I am taken aback that Des Kennedy equates direct and immediate perception
with non-interpreted perception. Our bodies—in the immediacy of any moment--
are very active interpreters, as Merleau-Ponty points out continually. Perhaps
Kennedy equates the word “interpretation,” with cognition (and disembodied
cognition at that, as if such a thing is possible), and such an equation would
leave Kennedy believing that interpretation is not something that our bodies are
involved in, and also that interpretation is the same thing as a “mere” projection.
In other words, Des has separated embodiment from thought in a way that
neither Merleau-Ponty nor Staemmler does. In so doing, it is no wonder that
Kennedy assume that Staemmler has a “representational theory of mind,” which
he does not. Frankly, I cannot understand how the quote that Kennedy used from
Merleau-Ponty; “perception is inseparable from the consciousness which it has,
or rather is, of reaching the thing itself,” is different from what Staemmler says, in
that one’s consciousness is a major shaper of one’s perception of “the thing
itself.”
Staemmler's writings always bear careful reading. As Kennedy points out,
Staemmler's reasoning is always precise and nuanced. He goes step-by-step,
often beginning with common sense assertions that he describes in detail and
then he turns around and refutes the assertions with scholarly research and a
creative integration of alternative perspectives. This may leave the reader with a
mistaken reading of the points Staemmler wishes to make, especially if one
reads Staemmler cursorily.
One example of what I believe is a misunderstanding, is Kennedy’s reading of
Staemmler’s discussions of memory and the present moment. When Kennedy
states that Frank-M. Staemmler puts such terrible events as the incest, or rape
into question, I believe he misunderstands Staemmler in a way I find disturbing
and provocative. Staemmler does point out the plasticity of memory (which we all
have had experience with, as our memories and those of our patients undergo
revision as our life contexts change, and as our development proceeds). But it is
quite a leap to say that he would be skeptical of patient's stories of rape and
abuse. Quite the contrary. He is interested in our world of meanings. To quote
Staemmler,
This may seem quite simple at first, but if you look at it a little closer, it
appears more difficult. For in psychotherapy we in most cases don't only
have to deal with simple facts and external events but with the meanings
our clients attribute to facts and events. I'd like to explain this with a
„classical“ example: If a client remembers his mother, it can mean to him
to still feel controlled, dominated or tortured by her today. Or it may have
the meaning of a memory of a cute old lady to whom he loves to talk from
time to time. It is not the fact that he had a mother nor the fact that
perhaps she used to control and torture him during his childhood. In case
the former events don't mean a problem to him today, he does not have to
work on them. So in therapy, not the facts but the meanings somebody
attributes to the facts are essential. (p. 340)

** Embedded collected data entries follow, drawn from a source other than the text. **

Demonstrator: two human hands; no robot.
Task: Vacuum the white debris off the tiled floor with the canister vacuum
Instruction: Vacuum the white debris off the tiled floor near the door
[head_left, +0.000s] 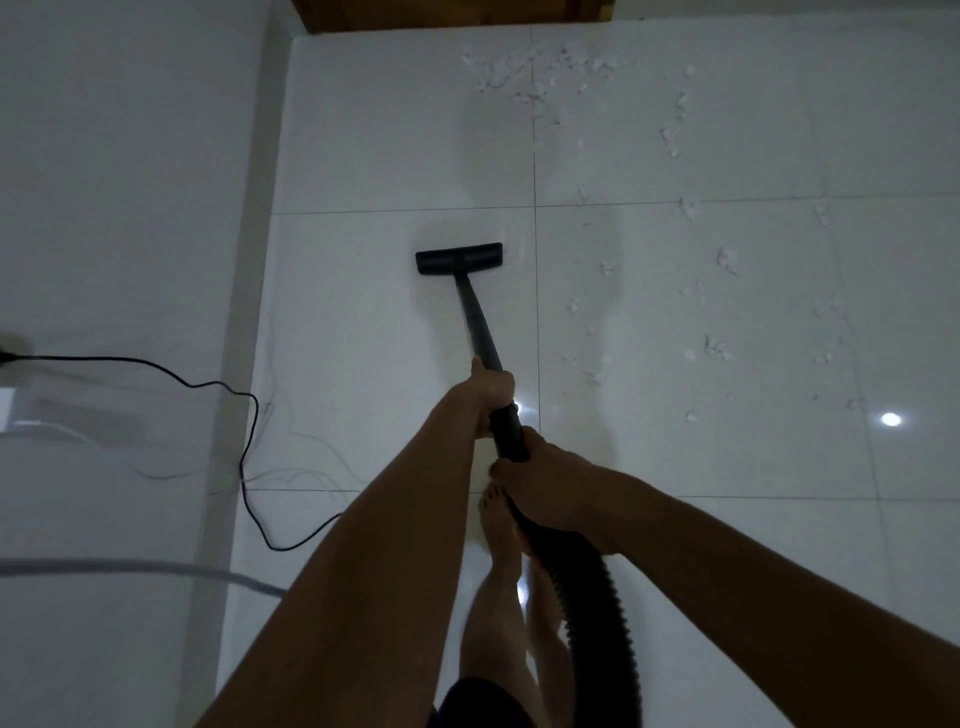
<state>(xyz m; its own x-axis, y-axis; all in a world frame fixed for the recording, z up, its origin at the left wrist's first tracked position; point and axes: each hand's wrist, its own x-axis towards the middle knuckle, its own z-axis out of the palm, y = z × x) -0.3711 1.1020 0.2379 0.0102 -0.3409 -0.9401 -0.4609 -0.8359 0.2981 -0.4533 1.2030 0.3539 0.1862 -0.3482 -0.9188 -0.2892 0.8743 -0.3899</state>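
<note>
Both hands grip the wand; black cord loops leftward, seemingly clear of scattered debris.

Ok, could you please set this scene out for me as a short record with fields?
floor head: black, flat on the tiled floor, on a bare patch
white debris: scattered right of the floor head and farther ahead; none visibly at the head
left hand: grips the wand, the forward hand
right hand: grips the handle where the hose joins
hose: black, ribbed, runs back under the right arm
power cord: black, loops from the left edge onto the floor
</note>
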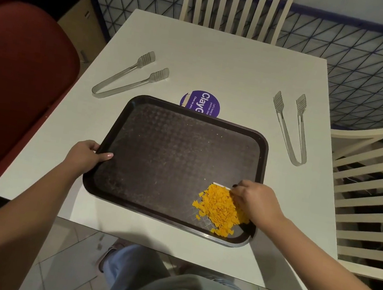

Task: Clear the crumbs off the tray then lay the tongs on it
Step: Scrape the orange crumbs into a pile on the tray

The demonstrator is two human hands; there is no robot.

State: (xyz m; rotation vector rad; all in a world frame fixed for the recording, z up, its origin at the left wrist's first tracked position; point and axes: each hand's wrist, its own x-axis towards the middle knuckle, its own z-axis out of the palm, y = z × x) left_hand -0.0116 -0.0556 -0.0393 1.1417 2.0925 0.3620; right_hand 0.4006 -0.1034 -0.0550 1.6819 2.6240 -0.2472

As therapists, we are supposed be "agnostic" about the historical facts, anyway!
Our job is to work with our patients' experience, to help them to elaborate and
gain flexibility with their entire world of experience, not to judge it's veracity.
Kennedy reads as Frank as reducing humans to a bunch of interacting neurons. I
am not greatly interested in neuroscience myself, but as I read his book, I formed
a very different opinion than did Kennedy. As I see it, Staemmler carefully and
systematically showed how non-reductionistic science actually brings us back
around to what Kennedy most wants; a holistic appreciation of our experience of
being-in-time, and also, a humane, contextualist perspective on experiences of
remembering.
I am one of those by whom Kennedy is baffled. I think this book is a very
important contribution to Gestalt Therapy theory and practice. I hope everyone
reads it, and that is why I write this letter. I don’t want potential readers to be
dissuaded by Kennedy’s review so I offer my disagreements in the hope that now
readers might be intrigued to see where they will land!